▶ DATASET EXCERPT
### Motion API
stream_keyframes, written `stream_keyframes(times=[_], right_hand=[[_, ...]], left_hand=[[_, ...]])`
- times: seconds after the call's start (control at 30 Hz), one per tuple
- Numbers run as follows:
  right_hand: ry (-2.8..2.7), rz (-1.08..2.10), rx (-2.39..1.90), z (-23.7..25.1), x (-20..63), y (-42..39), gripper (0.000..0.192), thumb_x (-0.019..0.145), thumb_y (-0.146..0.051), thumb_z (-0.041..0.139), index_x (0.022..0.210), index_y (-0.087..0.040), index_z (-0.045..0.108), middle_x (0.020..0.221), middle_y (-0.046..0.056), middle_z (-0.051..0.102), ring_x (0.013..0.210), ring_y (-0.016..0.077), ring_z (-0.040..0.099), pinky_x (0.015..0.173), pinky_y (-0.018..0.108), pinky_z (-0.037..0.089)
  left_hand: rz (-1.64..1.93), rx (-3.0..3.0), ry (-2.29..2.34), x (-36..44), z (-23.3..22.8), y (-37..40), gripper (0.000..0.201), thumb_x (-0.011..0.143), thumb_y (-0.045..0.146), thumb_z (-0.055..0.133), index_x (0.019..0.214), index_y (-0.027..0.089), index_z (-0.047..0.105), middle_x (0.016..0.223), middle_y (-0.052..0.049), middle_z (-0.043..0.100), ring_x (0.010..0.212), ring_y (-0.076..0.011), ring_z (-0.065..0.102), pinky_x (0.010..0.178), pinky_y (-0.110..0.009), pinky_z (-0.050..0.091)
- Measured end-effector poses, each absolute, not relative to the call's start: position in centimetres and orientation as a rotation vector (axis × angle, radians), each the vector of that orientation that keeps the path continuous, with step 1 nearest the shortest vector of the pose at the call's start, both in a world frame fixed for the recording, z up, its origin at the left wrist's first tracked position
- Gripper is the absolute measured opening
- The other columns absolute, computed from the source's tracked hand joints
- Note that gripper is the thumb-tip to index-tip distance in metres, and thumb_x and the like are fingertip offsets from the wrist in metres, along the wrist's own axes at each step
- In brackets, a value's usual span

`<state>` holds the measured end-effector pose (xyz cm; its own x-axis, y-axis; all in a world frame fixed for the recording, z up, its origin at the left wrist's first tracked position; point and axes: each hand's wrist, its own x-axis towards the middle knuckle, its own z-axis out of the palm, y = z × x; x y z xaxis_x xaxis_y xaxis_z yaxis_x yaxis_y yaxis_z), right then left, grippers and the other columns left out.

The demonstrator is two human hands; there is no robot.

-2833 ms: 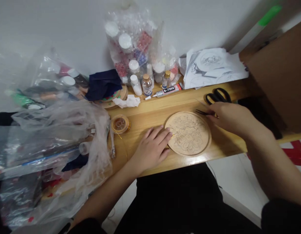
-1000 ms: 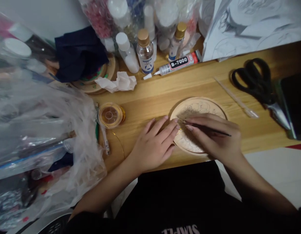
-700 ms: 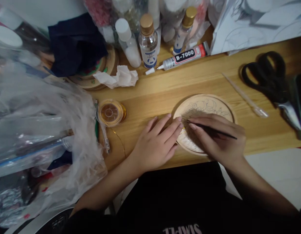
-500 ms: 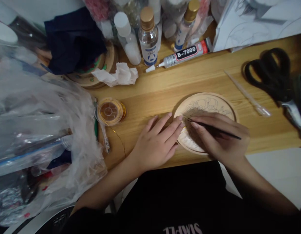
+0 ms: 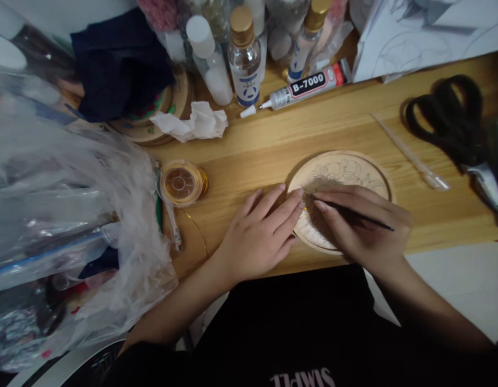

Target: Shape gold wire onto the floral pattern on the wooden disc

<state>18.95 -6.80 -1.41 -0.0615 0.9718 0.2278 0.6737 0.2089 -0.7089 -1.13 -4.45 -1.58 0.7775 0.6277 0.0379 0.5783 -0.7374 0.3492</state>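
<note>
Wooden disc, round and marked with a drawn pattern, lies flat near the front edge of the table, right of the wire spool. The left hand lies flat, fingers spread and gripping nothing, fingertips pressing at the disc's left rim where a thin gold wire from the spool seems to end. The right hand pinches dark tweezers, tips at that same spot. Judging by this, wire is being seated along a drawn line; the next move calls for small, steady nudges while the left fingertips hold the wire down.
</note>
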Motion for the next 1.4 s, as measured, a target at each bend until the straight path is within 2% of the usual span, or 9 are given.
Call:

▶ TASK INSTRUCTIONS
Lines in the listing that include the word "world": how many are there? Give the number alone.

▶ WRITTEN RESPONSE
2